=== To do ===
Copy, from the material below, each line where "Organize" shows up.

=== Task material ===
++++++++++++++++++++
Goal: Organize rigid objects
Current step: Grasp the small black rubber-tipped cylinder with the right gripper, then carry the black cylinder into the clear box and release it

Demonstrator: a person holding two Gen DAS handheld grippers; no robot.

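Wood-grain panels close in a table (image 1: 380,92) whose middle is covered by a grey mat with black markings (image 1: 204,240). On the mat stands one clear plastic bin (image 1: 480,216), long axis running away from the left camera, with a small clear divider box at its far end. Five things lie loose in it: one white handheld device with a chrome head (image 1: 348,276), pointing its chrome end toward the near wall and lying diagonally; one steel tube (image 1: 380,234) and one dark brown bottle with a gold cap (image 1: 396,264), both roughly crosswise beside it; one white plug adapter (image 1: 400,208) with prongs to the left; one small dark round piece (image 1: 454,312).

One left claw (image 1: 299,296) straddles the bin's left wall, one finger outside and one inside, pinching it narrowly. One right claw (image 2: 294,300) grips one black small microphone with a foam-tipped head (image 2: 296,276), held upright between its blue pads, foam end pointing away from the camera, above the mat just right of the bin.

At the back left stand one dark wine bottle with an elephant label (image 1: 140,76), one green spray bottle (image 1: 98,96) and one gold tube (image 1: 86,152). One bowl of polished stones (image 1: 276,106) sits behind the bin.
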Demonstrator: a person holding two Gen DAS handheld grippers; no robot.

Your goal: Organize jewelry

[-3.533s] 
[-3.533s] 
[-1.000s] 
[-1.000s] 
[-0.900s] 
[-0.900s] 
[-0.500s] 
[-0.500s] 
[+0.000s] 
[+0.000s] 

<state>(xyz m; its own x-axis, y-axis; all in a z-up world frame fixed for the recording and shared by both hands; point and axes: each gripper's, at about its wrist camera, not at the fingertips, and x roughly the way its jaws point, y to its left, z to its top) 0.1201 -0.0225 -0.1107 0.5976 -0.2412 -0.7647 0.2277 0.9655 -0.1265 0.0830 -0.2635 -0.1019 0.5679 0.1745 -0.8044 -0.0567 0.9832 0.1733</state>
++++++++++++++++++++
=== Written solution ===
Goal: Organize rigid objects
Your goal: Organize jewelry

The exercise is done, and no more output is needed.